Intracardiac electrograms need to be amplified and displayed in an environment of appropriate grounding and isolation to minimize interference offering a signal-to-noise factor of 20 decibels or more. Acquired signals are subjected to filtering that enhances parts of the frequency spectrum and rejects noise. With multiple devices connected, there is a leakage current flowing through the patient at a fundamental frequency of approximately 50 Hz that can produce artifacts on intracardiac signals. Wireless monitors near the laboratory and mobile phones exacerbate these artifacts. Thus the amplifiers used for recording intracardiac potentials apart from gain modification must have high- and low-band pass filters to permit appropriate attenuation of the incoming signals. Modern electronic systems allow a wide range of filtering, but most intracardiac recordings are clearly defined with filtering between 30 and 50 Hz for high pass and 400 and 500 Hz for low pass.
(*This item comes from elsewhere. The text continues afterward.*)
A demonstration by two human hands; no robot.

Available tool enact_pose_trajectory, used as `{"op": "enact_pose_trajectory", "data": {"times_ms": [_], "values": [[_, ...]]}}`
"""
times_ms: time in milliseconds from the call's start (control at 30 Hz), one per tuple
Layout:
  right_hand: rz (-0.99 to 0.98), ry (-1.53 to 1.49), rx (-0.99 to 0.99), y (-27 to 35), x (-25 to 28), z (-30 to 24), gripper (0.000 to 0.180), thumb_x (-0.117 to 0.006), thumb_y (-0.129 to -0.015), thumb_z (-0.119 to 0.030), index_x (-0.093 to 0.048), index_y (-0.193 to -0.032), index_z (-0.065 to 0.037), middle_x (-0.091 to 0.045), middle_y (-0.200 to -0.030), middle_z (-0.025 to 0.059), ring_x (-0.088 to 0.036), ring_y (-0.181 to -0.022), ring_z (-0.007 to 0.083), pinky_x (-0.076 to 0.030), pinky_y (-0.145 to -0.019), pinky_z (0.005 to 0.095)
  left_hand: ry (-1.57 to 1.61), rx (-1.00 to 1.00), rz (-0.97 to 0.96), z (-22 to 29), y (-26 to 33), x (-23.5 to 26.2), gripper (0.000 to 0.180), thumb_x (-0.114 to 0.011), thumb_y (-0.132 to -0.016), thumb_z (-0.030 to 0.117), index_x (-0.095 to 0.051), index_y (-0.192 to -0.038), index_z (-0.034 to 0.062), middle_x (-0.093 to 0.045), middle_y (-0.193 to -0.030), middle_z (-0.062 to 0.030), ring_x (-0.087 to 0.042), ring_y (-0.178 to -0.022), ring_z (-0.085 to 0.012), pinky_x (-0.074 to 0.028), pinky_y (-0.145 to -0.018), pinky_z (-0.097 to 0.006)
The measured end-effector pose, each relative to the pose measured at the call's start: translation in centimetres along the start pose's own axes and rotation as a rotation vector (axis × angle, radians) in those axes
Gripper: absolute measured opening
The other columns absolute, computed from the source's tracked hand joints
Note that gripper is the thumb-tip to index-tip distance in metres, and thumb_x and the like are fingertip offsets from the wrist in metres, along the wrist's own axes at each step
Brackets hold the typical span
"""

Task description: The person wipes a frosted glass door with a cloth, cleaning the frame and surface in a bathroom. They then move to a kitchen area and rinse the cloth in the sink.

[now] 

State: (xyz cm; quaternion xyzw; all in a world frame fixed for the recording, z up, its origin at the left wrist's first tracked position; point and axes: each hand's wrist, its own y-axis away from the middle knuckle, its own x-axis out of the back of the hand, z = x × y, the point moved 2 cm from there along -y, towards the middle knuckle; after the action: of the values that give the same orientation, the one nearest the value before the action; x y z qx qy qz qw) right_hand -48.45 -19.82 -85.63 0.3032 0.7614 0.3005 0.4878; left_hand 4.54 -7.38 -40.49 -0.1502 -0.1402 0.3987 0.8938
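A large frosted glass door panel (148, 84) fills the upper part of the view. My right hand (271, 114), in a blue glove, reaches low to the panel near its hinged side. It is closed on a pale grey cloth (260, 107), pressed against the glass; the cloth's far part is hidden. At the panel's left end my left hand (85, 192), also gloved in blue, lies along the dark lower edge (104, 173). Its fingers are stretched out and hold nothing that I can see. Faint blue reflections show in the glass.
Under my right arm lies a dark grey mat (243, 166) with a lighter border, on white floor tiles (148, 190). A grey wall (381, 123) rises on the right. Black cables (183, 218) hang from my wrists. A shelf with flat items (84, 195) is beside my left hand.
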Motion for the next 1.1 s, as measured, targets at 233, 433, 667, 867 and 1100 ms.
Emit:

Recorded signals in the EP laboratory are usually bipolar because they are measured as a voltage difference between two electrodes. With the use of a 10-mm interelectrode distance, the normal left ventricular bipolar electrograms have an amplitude of 3 to 10 mV, with a duration of less than 70 ms. However, these amplitudes depend on electrode size and spacing ( Fig. 5.2 ). Standard linear ablation catheters have a 3.5-mm distal electrode separated by 1 mm from a proximal 1-mm electrode, resulting in a center-to-center interelectrode spacing of 3.25 mm. As such, each bipolar electrogram represents an underlying tissue diameter ranging from 3.5 to 5.5 mm, depending on the angle of incidence (from perpendicular to parallel to the tissue, respectively). This sampling resolution is often insufficient for identifying and selectively pacing channels of surviving myocardial bundles embedded in surrounding scar tissue. Thus, bipolar voltage amplitude depends on several factors such as the electrode size and the interelectrode distance, conduction velocity between the bipolar electrodes, and the wavefront of activation ( Fig. 5.3 ). The use of multielectrode mapping catheters with smaller electrode and interelectrode spacing can increase the resolution of mapping, enhancing identification of surviving channels and macro–re-entrant circuits.